[TASK STATEMENT]
Write out again only the lines that run from the start of the entries to the line containing "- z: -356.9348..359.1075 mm", both included.

[Records from a data collection]
****************************************

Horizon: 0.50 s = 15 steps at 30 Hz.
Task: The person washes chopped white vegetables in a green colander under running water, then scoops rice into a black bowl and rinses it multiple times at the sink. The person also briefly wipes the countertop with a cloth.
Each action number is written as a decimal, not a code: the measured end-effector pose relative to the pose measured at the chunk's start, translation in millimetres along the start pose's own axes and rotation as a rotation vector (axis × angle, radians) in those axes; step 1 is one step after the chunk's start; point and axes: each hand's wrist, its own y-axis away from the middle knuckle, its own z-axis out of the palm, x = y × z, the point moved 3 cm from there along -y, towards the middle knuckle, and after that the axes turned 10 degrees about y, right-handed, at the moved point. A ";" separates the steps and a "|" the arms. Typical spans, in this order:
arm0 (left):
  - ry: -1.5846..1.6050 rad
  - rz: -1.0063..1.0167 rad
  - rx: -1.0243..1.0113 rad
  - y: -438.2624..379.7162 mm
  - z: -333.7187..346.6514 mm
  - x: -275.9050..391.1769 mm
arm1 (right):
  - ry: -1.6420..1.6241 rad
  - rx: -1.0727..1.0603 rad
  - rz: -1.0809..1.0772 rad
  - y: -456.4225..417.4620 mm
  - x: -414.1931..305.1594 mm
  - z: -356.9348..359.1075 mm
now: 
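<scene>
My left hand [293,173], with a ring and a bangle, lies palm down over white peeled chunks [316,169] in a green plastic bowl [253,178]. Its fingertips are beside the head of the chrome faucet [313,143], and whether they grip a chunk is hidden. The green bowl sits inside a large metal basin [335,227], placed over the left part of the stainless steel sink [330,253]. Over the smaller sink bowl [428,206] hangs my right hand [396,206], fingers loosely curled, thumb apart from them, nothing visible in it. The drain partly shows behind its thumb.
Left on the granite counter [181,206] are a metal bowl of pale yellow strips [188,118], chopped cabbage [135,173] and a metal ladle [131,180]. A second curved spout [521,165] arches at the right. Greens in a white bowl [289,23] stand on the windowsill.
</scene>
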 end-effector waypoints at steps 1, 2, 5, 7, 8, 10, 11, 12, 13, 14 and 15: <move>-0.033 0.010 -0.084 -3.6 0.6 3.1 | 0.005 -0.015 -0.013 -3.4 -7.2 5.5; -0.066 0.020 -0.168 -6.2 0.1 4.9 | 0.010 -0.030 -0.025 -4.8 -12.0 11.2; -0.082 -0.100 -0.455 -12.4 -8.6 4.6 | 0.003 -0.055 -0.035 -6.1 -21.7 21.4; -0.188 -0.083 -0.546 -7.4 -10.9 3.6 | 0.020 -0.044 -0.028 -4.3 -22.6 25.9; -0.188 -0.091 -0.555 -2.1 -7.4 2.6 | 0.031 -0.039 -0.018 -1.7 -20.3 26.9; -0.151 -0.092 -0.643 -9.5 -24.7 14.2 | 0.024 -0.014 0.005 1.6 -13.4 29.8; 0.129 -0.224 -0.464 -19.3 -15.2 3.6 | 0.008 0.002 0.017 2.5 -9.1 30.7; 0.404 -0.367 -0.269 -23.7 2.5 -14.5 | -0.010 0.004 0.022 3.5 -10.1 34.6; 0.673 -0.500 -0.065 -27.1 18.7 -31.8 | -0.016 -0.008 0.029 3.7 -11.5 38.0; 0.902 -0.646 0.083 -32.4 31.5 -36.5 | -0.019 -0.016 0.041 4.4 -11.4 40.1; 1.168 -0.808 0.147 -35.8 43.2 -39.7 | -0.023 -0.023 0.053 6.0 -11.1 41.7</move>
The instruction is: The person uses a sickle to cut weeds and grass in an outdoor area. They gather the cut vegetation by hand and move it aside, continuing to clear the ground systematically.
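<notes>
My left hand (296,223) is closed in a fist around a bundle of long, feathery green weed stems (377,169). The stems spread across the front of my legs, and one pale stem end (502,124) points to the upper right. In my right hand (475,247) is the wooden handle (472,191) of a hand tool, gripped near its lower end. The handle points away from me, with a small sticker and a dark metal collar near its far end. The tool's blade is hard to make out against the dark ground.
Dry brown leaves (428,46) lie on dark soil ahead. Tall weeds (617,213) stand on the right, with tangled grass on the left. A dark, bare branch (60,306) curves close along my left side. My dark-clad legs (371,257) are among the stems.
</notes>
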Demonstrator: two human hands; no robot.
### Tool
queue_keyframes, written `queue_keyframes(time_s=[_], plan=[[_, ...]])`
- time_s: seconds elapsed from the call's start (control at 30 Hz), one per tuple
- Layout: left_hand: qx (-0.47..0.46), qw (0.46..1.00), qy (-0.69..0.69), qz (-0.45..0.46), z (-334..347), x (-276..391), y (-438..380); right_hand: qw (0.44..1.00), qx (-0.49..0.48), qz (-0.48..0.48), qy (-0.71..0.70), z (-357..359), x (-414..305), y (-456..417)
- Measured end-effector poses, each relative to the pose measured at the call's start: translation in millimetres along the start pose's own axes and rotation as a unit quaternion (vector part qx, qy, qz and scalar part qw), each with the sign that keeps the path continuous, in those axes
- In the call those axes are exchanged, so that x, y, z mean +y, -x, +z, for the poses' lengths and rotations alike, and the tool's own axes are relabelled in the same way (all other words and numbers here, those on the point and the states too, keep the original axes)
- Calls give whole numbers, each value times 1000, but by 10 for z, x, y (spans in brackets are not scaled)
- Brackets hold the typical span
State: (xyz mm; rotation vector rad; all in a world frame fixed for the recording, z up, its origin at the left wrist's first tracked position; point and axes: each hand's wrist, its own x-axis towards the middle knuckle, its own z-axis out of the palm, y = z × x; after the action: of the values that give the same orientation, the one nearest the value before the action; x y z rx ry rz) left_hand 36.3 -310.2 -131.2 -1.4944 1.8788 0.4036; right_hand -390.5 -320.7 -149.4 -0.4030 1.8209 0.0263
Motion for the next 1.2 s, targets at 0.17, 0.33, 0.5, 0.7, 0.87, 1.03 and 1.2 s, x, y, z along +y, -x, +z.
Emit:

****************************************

[EXPECTED ANSWER]
Horizon: 0.50 s = 15 steps at 30 Hz.
Task: The person washes chopped white vegetables in a green colander under running water, then scoops rice into a black bowl and rinses it multiple times at the sink. The person also briefly wipes the countertop with a cloth.
Each action number is written as a decimal, not a code: the measured end-effector pose relative to the pose measured at the chunk's start, translation in millimetres along the start pose's own axes and rotation as a rotation vector (axis × angle, radians) in those axes; step 1 is one step after the chunk's start; point and axes: each hand's wrist, its own y-axis away from the middle knuckle, its own z-axis out of the palm, x = y × z, the point moved 3 cm from there along -y, towards the middle knuckle, and after that the axes turned 10 degrees about y, right-handed, at the moved point. A ";" separates the steps and a "|" the arms. Typical spans, in this order:
arm0 (left):
  - ry: -1.5846..1.6050 rad
  - rz: -1.0063..1.0167 rad
  - rx: -1.0243..1.0113 rad
  - y: -438.2624..379.7162 mm
  - z: -333.7187..346.6514 mm
  - x: -275.9050..391.1769 mm
arm1 (right):
  - ry: -1.6420..1.6241 rad
  - rx: -1.0727..1.0603 rad
  - rz: -1.0809..1.0772 rad
  - y: -456.4225..417.4620 mm
  - x: -414.1931..305.1594 mm
  - z: -356.9348..359.1075 mm

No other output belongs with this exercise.